Abstrakter wird die Spekulation mit Weinen beim Kauf von Aktien von Firmen, die im Weinhandel aufgestellt sind. Campari, Diageo und Remy Cointreau dienen als Beispiel. Bei diesen Anlagemöglichkeiten ebenso wie bei Zertifikaten, mit denen auf die Kursentwicklung solcher Aktien spekuliert werden kann, ist der direkte Bezug zum Produkt eher von sekundärer Bedeutung.
Wertentwicklung von Wein
Auch wenn Wein als Anlageobjekt in den letzten Jahrzehnten große Ausschläge nach oben vorweisen kann, sollte trotzdem Vorsicht walten. Immer dann, wenn eine große Nachfrage herrscht, schnellen die Preise nach oben. Nach dem Fall der Mauer taten sich dabei zuerst russische Oligarchen hervor, die ihre Milliarden auch im Wein investierten. Zu Beginn des jetzigen Jahrhunderts profitierte der Weinmarkt von der Öffnung Chinas. Auch hier hat das Kapital den Weinpreis beeinflusst. Experten rechnen inzwischen mit einer neuen Riege von Investoren aus den Schwellenländern und setzen große Hoffnungen auf die Superreichen Indiens und Brasiliens.

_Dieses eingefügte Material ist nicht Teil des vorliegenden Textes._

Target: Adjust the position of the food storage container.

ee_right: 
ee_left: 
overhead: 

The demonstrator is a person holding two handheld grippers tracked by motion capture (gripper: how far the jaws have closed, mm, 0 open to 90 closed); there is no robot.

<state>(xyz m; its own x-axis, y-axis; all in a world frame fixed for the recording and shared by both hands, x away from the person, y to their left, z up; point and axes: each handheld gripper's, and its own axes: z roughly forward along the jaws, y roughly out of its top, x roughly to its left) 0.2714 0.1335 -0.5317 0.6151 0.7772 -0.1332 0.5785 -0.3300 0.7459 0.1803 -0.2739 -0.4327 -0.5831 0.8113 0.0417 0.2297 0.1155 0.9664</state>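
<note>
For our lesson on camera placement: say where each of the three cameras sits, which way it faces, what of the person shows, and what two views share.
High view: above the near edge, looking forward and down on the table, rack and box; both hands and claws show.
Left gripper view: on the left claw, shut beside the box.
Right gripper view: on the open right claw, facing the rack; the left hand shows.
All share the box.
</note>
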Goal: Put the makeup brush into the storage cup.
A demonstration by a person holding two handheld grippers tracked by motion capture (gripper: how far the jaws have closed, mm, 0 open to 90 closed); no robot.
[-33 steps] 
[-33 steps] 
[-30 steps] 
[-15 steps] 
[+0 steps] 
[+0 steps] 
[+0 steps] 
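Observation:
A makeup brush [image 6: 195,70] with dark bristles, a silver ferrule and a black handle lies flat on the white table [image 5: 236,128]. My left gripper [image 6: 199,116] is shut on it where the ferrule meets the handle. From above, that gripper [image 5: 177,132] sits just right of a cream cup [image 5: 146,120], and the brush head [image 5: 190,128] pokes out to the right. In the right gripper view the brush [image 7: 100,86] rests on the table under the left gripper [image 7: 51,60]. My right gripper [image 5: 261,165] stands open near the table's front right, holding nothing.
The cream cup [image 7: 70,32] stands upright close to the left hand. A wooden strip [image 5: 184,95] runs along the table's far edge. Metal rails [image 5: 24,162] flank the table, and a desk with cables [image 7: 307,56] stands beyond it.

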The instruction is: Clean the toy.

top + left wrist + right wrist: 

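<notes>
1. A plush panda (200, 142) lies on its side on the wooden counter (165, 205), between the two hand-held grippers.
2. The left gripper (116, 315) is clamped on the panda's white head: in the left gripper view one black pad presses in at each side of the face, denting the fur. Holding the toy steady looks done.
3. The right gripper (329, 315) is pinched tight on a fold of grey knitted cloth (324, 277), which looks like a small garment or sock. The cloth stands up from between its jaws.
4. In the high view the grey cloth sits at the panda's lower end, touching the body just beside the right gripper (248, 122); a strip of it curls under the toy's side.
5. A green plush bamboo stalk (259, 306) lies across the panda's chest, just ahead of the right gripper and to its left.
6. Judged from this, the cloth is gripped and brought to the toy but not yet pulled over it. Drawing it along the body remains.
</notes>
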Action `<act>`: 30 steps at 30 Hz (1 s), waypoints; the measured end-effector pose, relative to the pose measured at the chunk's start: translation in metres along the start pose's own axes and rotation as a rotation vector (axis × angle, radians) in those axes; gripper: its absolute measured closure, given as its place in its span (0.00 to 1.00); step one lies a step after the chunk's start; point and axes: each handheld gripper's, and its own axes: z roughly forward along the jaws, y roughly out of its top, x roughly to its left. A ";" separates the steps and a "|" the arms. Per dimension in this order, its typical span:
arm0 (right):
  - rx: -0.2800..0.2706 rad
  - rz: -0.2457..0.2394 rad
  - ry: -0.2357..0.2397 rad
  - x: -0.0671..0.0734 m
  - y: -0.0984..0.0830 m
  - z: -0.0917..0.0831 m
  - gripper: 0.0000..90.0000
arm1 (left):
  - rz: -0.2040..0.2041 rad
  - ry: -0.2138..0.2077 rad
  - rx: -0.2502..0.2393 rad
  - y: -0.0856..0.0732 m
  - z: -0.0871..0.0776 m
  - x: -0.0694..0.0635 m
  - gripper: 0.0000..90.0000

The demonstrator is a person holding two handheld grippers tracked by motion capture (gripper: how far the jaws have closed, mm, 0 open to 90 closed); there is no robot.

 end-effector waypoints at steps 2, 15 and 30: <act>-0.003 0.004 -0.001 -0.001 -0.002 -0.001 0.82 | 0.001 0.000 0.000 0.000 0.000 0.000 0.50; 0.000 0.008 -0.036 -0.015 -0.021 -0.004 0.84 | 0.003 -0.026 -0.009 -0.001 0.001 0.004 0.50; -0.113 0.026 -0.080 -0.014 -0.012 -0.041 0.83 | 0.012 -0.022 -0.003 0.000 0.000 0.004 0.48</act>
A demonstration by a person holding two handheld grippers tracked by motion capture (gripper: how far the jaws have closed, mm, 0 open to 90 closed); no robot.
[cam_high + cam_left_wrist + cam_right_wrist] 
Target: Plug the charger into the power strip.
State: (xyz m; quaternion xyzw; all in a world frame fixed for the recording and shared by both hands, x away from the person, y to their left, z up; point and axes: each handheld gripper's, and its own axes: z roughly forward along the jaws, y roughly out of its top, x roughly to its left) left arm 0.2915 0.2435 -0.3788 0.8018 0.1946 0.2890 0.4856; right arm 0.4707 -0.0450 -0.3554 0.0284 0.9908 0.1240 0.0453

Wie andere Wertpapiere ist beim Wein mit Preisschwankungen zu rechnen. Manchmal wird ein Jahrgang den Erwartungen nicht gerecht und verliert nach Abfüllung an Wert. Im Gegensatz zu anderen Geldanlagen droht beim Wein aber nie der Totalverlust, kann man im Notfall doch die Flasche entkorken und genießen.